Crowfeet scratched his eyes as he laughed and walked off, expecting me to follow. The sun blinded me as he moved away, so I walked under his shadow.

“Glad you were brave enough to wear your hat.”

“Why'd you want me to wear it?”

“We'll see.”

He lead me on to Jammer Island, connected by a landbridge of dagger-rocks big enough to leapfrog. Matt helped me onto the first boulder, laughed as I scrambled to a second. One slip and the rip current would ship me to Great White territory.

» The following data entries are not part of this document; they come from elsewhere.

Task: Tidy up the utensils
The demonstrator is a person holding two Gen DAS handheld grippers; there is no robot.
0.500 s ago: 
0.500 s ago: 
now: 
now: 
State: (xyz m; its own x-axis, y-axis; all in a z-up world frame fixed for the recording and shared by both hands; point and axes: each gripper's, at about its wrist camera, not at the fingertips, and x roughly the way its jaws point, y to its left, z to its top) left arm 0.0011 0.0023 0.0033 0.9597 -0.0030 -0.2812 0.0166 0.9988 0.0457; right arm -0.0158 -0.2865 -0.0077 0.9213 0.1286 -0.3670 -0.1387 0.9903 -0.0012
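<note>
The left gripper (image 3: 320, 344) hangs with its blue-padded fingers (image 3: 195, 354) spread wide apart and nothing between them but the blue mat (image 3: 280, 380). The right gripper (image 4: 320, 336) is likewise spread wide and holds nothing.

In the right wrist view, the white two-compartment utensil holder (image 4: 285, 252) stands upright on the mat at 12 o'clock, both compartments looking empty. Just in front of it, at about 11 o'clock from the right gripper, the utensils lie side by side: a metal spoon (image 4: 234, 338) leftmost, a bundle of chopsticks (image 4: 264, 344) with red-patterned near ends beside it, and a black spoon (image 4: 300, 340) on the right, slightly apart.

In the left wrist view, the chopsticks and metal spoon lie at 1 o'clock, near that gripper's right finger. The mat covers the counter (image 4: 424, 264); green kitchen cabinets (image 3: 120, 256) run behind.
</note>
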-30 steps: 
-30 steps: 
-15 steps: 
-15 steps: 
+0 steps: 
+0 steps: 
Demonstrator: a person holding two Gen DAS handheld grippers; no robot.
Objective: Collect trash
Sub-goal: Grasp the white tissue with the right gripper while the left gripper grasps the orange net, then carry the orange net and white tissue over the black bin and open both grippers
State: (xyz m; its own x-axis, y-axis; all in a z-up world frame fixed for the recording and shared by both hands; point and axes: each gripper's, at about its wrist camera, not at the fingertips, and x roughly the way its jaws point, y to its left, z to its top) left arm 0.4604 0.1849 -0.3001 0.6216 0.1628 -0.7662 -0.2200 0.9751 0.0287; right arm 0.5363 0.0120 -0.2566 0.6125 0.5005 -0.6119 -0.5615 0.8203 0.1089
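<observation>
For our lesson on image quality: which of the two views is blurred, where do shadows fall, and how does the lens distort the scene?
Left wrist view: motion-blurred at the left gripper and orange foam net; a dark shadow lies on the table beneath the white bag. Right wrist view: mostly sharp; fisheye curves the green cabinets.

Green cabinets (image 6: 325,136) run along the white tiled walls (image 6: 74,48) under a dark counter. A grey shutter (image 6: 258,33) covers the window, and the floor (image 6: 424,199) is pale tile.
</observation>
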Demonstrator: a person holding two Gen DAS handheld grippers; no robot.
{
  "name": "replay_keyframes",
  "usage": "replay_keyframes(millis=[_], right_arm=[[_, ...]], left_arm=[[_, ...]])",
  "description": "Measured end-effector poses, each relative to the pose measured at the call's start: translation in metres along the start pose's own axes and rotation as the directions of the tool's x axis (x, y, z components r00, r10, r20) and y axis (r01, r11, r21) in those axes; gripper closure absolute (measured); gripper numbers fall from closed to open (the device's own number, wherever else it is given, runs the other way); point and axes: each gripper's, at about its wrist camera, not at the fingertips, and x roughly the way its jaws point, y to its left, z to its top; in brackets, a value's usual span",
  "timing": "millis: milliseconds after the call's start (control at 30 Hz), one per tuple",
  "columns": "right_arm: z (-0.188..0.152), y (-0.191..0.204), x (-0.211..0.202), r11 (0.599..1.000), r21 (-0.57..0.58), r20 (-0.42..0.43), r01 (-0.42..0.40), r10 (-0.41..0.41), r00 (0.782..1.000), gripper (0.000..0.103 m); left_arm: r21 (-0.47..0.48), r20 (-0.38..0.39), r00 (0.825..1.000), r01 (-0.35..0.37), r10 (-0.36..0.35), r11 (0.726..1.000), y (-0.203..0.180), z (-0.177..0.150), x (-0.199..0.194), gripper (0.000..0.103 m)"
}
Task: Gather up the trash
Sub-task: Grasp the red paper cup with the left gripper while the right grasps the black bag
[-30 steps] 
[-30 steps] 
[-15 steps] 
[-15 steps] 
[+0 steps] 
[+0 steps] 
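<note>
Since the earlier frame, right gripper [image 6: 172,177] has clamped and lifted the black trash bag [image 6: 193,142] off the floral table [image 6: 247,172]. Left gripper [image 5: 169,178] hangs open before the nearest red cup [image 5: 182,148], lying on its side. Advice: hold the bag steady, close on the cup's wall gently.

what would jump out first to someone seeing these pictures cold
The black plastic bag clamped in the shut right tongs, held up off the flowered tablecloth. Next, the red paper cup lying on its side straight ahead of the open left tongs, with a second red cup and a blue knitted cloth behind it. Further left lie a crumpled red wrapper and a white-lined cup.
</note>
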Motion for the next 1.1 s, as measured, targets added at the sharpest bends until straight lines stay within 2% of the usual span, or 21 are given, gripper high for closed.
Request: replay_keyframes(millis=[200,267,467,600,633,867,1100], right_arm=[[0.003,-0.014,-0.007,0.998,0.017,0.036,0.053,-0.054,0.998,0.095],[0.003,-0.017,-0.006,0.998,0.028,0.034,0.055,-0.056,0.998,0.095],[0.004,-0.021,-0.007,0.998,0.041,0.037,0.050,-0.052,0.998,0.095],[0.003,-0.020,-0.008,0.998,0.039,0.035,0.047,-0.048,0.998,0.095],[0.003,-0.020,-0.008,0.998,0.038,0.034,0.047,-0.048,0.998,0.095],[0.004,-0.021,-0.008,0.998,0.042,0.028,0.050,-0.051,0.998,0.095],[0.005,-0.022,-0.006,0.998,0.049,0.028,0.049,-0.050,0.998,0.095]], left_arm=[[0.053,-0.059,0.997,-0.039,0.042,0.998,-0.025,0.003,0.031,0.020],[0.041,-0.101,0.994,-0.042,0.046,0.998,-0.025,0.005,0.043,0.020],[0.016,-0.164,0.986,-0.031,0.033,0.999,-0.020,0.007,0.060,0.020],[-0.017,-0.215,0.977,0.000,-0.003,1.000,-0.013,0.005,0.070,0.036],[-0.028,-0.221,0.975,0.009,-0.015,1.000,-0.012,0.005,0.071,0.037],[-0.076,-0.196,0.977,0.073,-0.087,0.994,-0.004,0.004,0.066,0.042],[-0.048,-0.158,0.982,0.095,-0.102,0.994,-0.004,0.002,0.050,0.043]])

Maybe the J. Bay surfers and seals would distract all the seamonsters. That's all they were good for. I could hear their barks around the bay.

“Getting the shakes?” Matt caught my arm as I dropped another landing. A rogue wave wet my bum. Nearby, I saw sunbathing macaroni penguins, the juveniles ones lined up to slide down a big rock to seek lunch, launching their streamlined bodies into the blue, with wild honks. We scared the seabirds away as we crossed our obstacle course, stone to stone and finally landed upon the white sandy beach.

Our Spot!

Lacewings crashed my face and I swatted them off. At the edge of the forest, were little indentations in the sand, where antlions ambushed ants. Betcha didn't know these tiny hook-jawed predators provided the inspiration for the Sarlacc Pit from Return of the Jedi.

While inspecting the holes along the beach, my shorts caught the protruding end of a cycad.

“Oh, bother.”

Carefully, I unhooked the spiked leaves from my thighs, then I wandered deeper into the dense trees and thought about the duckbilled dinosaurs who used to chew off the fronds like nobody's business 66 million years ago.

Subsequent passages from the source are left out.